From the listing below, extract every line containing "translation".

▶ **Exercise materials**
◆ ◆ ◆ ◆

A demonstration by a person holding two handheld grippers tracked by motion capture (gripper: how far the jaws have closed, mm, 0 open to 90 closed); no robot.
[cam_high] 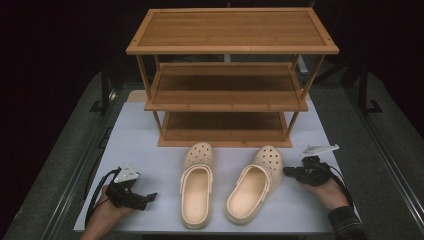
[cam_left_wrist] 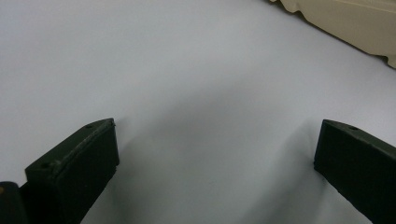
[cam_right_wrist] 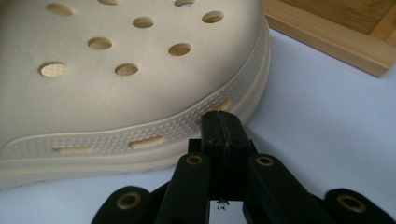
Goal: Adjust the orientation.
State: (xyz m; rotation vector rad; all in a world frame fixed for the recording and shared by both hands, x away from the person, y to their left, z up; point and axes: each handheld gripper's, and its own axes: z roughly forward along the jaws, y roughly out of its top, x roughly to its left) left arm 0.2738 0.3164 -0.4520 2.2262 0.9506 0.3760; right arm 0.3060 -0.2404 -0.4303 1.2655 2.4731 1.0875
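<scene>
My right hand-held gripper, jaws pressed together, touching right clog at its 3 o'clock side; left hand-held gripper resting spread on surface.

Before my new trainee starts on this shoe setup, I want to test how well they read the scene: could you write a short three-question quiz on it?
1. True or false: the right gripper has its jaws pressed together with nothing between them.
2. Which shoe is the right gripper nearest? A) left clog B) right clog C) neither
3. How many shelves does the wooden rack have, and does any shoe sit on them?

Key
1. True. In the right gripper view the jaws meet, tips close to the clog's sole edge.
2. B.
3. Three shelves; no shoe on them. Both clogs lie on the white table in front of the rack. The left gripper stands open over bare tabletop.
</scene>
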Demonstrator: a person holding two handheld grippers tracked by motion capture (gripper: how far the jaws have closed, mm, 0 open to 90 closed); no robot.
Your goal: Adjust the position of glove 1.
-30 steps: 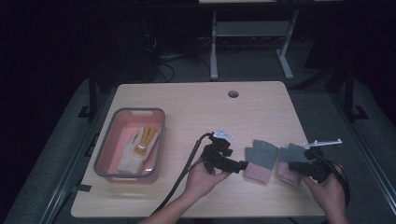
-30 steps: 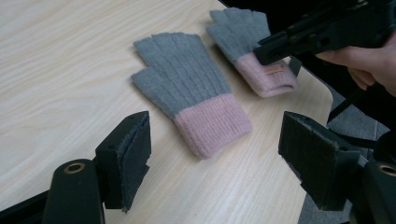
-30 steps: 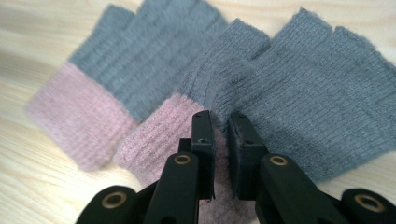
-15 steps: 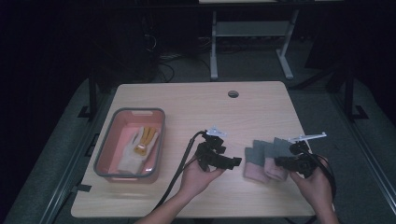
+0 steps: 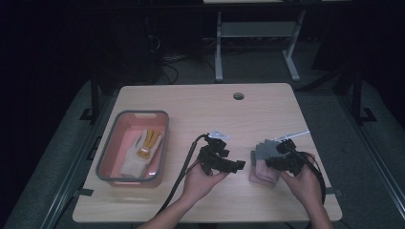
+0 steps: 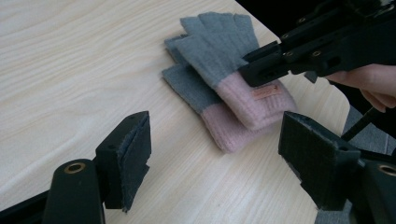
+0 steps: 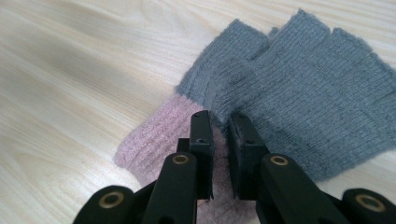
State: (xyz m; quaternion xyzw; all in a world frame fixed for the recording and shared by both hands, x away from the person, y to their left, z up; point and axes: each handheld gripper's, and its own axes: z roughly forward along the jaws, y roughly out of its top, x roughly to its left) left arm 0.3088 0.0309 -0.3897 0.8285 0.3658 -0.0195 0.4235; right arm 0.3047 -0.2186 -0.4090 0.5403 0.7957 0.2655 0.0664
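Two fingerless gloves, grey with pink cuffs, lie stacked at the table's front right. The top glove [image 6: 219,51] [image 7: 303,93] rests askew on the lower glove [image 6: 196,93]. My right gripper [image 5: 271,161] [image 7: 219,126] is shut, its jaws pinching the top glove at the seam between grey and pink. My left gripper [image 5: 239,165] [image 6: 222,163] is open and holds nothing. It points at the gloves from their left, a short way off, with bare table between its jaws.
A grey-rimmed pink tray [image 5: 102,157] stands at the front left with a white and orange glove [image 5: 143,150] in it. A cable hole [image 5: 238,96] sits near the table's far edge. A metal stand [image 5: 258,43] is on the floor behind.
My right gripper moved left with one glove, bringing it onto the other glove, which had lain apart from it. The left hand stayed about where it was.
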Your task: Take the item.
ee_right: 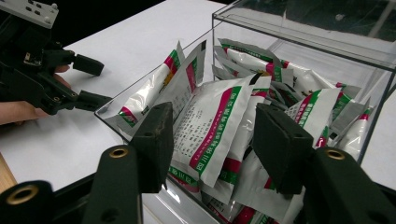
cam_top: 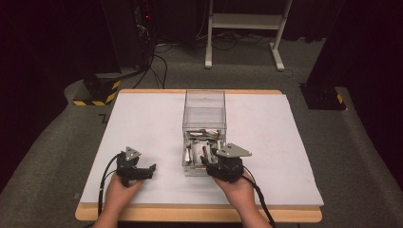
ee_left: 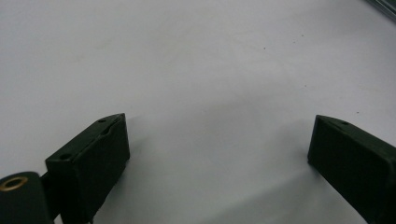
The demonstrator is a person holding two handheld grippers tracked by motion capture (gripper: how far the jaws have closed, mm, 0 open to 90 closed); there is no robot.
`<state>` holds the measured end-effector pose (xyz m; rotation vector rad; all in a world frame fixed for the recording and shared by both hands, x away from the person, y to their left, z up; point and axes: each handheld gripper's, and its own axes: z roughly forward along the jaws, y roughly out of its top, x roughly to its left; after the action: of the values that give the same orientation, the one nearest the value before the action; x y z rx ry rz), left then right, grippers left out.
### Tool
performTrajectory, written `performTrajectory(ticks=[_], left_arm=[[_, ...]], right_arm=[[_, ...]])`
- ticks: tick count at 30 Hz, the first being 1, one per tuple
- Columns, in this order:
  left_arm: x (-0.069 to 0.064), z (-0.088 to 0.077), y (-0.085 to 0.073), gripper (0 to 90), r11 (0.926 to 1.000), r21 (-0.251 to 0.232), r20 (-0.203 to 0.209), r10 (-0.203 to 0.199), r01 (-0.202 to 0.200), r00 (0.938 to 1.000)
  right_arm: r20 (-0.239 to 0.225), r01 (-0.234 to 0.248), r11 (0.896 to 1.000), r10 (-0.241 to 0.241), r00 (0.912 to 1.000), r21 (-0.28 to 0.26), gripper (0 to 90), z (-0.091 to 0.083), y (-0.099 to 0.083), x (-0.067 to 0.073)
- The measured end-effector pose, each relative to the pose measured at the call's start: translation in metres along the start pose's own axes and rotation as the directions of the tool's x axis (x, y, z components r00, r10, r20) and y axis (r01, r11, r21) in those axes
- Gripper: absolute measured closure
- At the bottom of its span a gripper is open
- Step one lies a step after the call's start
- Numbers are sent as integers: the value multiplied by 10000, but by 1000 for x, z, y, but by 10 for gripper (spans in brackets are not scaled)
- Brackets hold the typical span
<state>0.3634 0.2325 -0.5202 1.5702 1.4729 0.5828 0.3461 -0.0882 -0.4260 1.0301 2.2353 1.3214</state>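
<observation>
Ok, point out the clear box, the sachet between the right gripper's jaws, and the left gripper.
clear box (cam_top: pixel 204 102), high view, far wall.
sachet (ee_right: pixel 212 123), right gripper view, printed white face.
left gripper (cam_top: pixel 153 169), high view, between its fingertips.

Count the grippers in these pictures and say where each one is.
2. The left gripper rests on the white table, left of the clear box; the right gripper reaches over the box's sachets.

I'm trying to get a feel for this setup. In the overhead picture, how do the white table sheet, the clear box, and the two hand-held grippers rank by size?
1. White table sheet, by far the largest.
2. Clear box.
3. Right gripper and left gripper: they look about alike, so I won't rank them. Both sit nearer the camera than most of the box.
</observation>
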Motion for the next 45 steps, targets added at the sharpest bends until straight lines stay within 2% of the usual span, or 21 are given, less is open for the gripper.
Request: performTrajectory(ticks=[5,9,19,34,45], left_arm=[[0,0,0,59,10000,-17,-2,-26,26,10000],[-1,0,0,59,10000,-53,1,-70,70,10000],[-1,0,0,61,10000,-60,10,-67,67,10000],[0,0,0,65,10000,-21,40,5,-5,10000],[0,0,0,66,10000,-51,44,-17,17,10000]], right_arm=[[-73,3,10000,-3,10000,-37,603,0,-4,0],[-38,50,10000,-50,10000,-4,637,0,-6,0],[-90,-281,9996,280,9996,-40,730,-1,-10,-2],[-323,-204,9995,197,9993,-222,900,-2,-9,1],[-308,-172,9983,155,9994,-565,900,-7,-9,0]])
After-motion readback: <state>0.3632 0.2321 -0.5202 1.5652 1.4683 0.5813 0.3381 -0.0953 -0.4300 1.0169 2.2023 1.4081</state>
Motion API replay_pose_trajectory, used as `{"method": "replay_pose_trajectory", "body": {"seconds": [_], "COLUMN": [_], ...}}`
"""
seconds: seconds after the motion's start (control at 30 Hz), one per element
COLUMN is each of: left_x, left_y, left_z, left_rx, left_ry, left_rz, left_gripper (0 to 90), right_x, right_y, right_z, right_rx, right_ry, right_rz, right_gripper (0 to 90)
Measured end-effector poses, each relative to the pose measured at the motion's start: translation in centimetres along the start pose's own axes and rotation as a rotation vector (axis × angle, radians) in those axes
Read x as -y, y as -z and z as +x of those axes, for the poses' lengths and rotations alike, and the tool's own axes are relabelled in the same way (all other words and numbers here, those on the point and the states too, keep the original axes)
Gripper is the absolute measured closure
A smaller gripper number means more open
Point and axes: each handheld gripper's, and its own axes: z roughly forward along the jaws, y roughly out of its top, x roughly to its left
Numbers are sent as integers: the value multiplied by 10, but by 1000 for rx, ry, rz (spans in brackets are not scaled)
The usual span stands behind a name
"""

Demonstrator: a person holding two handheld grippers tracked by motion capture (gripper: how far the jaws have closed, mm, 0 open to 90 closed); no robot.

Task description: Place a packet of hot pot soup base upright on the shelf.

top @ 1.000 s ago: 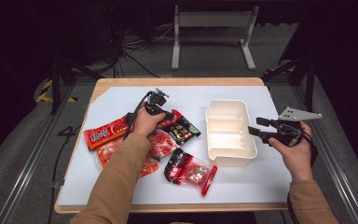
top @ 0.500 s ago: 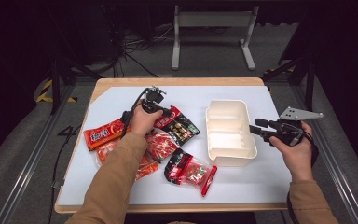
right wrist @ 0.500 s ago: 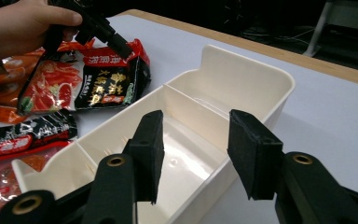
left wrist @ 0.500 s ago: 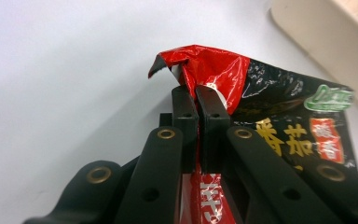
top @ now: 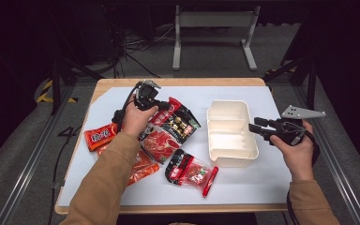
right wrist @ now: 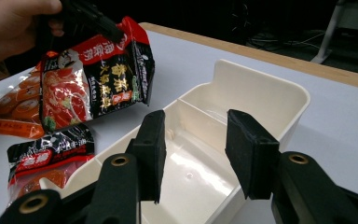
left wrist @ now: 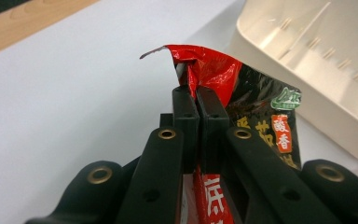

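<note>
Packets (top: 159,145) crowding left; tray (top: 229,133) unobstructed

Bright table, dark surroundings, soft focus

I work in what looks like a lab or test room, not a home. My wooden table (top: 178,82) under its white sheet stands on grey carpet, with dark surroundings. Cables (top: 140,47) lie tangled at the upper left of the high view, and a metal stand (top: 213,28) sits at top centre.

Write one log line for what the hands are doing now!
left gripper: shut on red-and-black foil sauce packet, lifted | right gripper: open over cream plastic divided tray
</note>
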Motion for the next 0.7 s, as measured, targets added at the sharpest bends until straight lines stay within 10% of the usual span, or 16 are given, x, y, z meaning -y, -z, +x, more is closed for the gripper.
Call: {"method": "replay_pose_trajectory", "body": {"seconds": [0.7], "left_x": [-4], "left_y": [68], "left_z": [-43], "left_rx": [-22], "left_ry": [-83], "left_rz": [-198], "left_gripper": [881], "right_x": [-21], "right_y": [2], "right_z": [19], "right_rx": [31], "right_ry": [-7], "right_rz": [105], "right_gripper": [615]}}
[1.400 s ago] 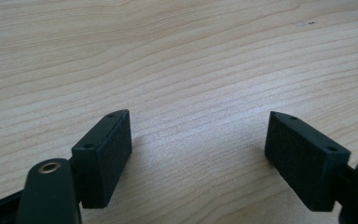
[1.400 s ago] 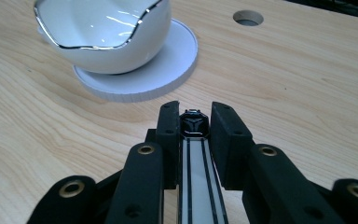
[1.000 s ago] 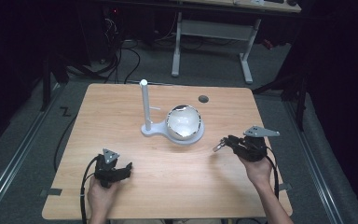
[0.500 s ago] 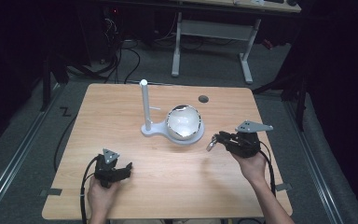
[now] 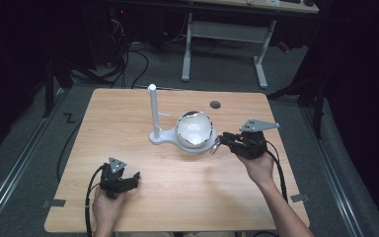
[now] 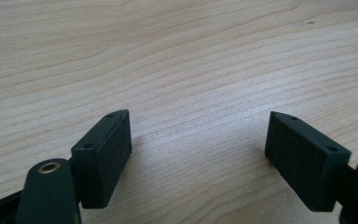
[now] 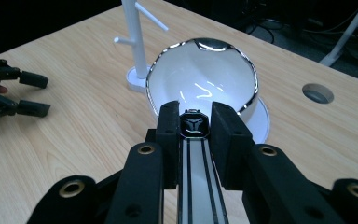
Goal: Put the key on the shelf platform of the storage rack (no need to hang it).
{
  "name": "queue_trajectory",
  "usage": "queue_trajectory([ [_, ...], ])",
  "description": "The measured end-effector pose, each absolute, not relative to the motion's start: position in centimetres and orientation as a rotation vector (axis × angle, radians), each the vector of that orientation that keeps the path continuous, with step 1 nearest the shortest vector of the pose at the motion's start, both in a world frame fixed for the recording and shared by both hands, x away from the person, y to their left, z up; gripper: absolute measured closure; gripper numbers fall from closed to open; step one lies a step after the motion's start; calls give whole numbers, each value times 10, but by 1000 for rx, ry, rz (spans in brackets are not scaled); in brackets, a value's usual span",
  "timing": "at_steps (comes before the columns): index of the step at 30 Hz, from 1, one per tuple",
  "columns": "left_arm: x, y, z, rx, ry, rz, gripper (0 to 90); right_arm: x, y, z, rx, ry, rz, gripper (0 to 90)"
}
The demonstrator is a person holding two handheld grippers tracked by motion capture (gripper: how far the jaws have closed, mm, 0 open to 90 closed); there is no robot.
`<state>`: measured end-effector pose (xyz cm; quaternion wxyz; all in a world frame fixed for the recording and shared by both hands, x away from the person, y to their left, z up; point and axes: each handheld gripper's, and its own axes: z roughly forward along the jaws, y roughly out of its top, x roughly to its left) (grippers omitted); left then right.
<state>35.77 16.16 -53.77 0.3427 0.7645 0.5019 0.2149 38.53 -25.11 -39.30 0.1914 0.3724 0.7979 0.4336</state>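
Right tongs (image 7: pixel 193 122) are pinching the black-and-chrome handle (image 7: pixel 196 182) of a utensil, its emblem end poking out between the pads, right at the near rim of the white bowl (image 7: pixel 200 79). The working end cannot be made out. The bowl sits on the base of a white stand (image 5: pixel 154 114) mid-bench (image 5: pixel 128 103). Left tongs (image 6: pixel 198 154) are spread wide, holding nothing, low over bare wood at the near left, well apart from the bowl.

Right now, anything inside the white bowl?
The white bowl looks empty, only light glints inside. The right tool, shut on a spoon handle, hides its near wall.
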Motion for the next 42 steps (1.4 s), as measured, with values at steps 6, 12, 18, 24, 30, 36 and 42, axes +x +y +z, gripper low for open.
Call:
queue_trajectory([
  [6,358,162,-538,1987,1305,559,231,395,-243,-387,1029,2249,1237,745],
  [12,358,162,-538,1988,1304,559,230,403,-234,-383,1027,2240,1238,745],
  [18,358,162,-538,1988,1304,559,230,416,-226,-382,1043,2240,1232,745],
  [24,358,162,-538,1988,1304,558,231,426,-219,-379,1041,2243,1219,745],
  [30,358,162,-538,1988,1304,559,230,432,-213,-379,1036,2247,1200,745],
  [36,358,162,-538,1988,1304,558,230,441,-205,-383,1048,2262,1188,745],
  [42,358,162,-538,1988,1304,557,230,451,-199,-390,1081,2268,1195,745],
])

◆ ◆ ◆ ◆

▶ **Solution to the exercise**
- The measured end-effector pose, each relative to the pose measured at the call's start: translation in metres along the start pose's own axes and rotation as the directions of the tool's x axis (x, y, z components r00, r10, r20) and y axis (r01, r11, r21) in those axes
Measured end-effector poses, each relative to the pose measured at the motion's start: translation in centimetres along the start pose's own axes and rotation as a rotation vector (axis × angle, radians) in those axes

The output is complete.